Как военный, понимая правильность отступательной тактики Барклая, Глинка отдал ему дань памяти, описав его героическое поведение в ходе сражения. Посвященные Барклаю строки по своей художественности являются одним из лучших словесных портретов этого выдающегося военачальника и по праву могут быть поставлены в один ряд с пушкинским стихотворением «Полководец»: «Михайло Богданович Барклай де Толли, главнокомандующий 1-ю Западною армиею и военный министр в то время, человек исторический, действовал в день Бородинской битвы с необыкновенным самоотвержением. Ему надлежало одержать две победы, и, кажется, он одержал их! Последняя – над самим собою – важнейшая! Нельзя было смотреть без особенного чувства уважения, как этот человек, силою воли и нравственных правил, ставил себя выше природы человеческой! С ледяным хладнокровием, которого не мог растопить и зной битвы Бородинской, втеснялся он в самые опасные места. Белый конь полководца отличался издалека под черными клубами дыма. На его челе, обнаженном от волос, на его лице, честном, спокойном, отличавшимся неподвижностию черт, и в глазах, полных рассудительности, выражались присутствие духа, стойкость непоколебимая и дума важная. Напрасно искали в нем игры страстей, искажающих лицо, высказывающих тревогу души! Он все затаил в себе, кроме любви к общему делу. Везде являлся он подчиненным покорным, военачальником опытным. Множество офицеров переранено, перебито около него: он сохранен какою-то высшею десницею. Я сам слышал, как офицеры и даже солдаты говорили, указывая на почтенного своего вождя: “Он ищет смерти!”. Но смерть бежит скорее за теми, которые от нее убегают. 16 ран, в разное время им полученных, весь ход службы и благородное самоотвержение привлекали невольное уважение к Михаилу Богдановичу.

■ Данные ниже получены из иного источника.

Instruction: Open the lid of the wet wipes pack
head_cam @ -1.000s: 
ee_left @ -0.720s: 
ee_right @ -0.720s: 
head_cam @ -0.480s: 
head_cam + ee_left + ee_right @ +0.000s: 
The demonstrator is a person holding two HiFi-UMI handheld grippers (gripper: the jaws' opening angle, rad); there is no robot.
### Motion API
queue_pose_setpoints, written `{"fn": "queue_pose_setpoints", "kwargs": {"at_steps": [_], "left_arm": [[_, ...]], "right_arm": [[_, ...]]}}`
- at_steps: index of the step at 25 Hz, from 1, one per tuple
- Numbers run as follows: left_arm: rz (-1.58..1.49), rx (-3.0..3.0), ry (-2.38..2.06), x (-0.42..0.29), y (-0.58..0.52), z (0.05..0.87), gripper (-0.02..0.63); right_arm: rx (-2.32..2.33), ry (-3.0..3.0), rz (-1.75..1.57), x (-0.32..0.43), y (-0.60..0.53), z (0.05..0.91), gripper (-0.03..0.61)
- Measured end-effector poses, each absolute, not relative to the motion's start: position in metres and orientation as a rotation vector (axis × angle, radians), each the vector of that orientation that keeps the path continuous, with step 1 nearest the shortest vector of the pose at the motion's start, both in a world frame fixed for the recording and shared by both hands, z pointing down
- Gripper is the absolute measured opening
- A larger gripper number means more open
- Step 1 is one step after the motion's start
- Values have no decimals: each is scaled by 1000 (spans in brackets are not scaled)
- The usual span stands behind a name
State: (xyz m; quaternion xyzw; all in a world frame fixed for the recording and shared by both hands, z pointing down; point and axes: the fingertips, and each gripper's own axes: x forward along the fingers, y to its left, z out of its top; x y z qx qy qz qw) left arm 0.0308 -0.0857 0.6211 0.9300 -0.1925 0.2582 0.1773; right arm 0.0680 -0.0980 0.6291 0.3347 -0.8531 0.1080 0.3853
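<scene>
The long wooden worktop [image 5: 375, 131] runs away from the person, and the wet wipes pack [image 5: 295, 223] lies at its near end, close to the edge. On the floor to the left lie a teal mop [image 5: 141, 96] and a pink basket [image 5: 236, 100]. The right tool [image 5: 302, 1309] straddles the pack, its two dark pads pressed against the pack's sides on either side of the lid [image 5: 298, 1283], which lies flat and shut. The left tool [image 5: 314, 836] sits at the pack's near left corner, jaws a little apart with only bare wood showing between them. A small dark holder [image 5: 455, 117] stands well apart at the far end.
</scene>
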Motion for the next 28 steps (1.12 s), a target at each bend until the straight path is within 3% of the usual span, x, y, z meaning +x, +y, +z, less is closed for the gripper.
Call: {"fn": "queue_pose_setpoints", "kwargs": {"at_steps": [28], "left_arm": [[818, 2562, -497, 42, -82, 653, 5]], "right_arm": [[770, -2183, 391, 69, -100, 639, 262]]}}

Он мог ошибаться, но не обманывать. В этом был всякий уверен, даже и в ту эпоху, когда он вел отступательную, или, как некто хорошо сказал, “войну завлекательную!”. Никто не думал, чтобы он заводил наши армии к цели погибельной. Только русскому сердцу не терпелось, только оно, слыша вопли отечества, просилось, рвалось на битву. Но предводитель отступления имел одну цель – вести войну скифов и заводил как можно далее предводителя нашествия»[129].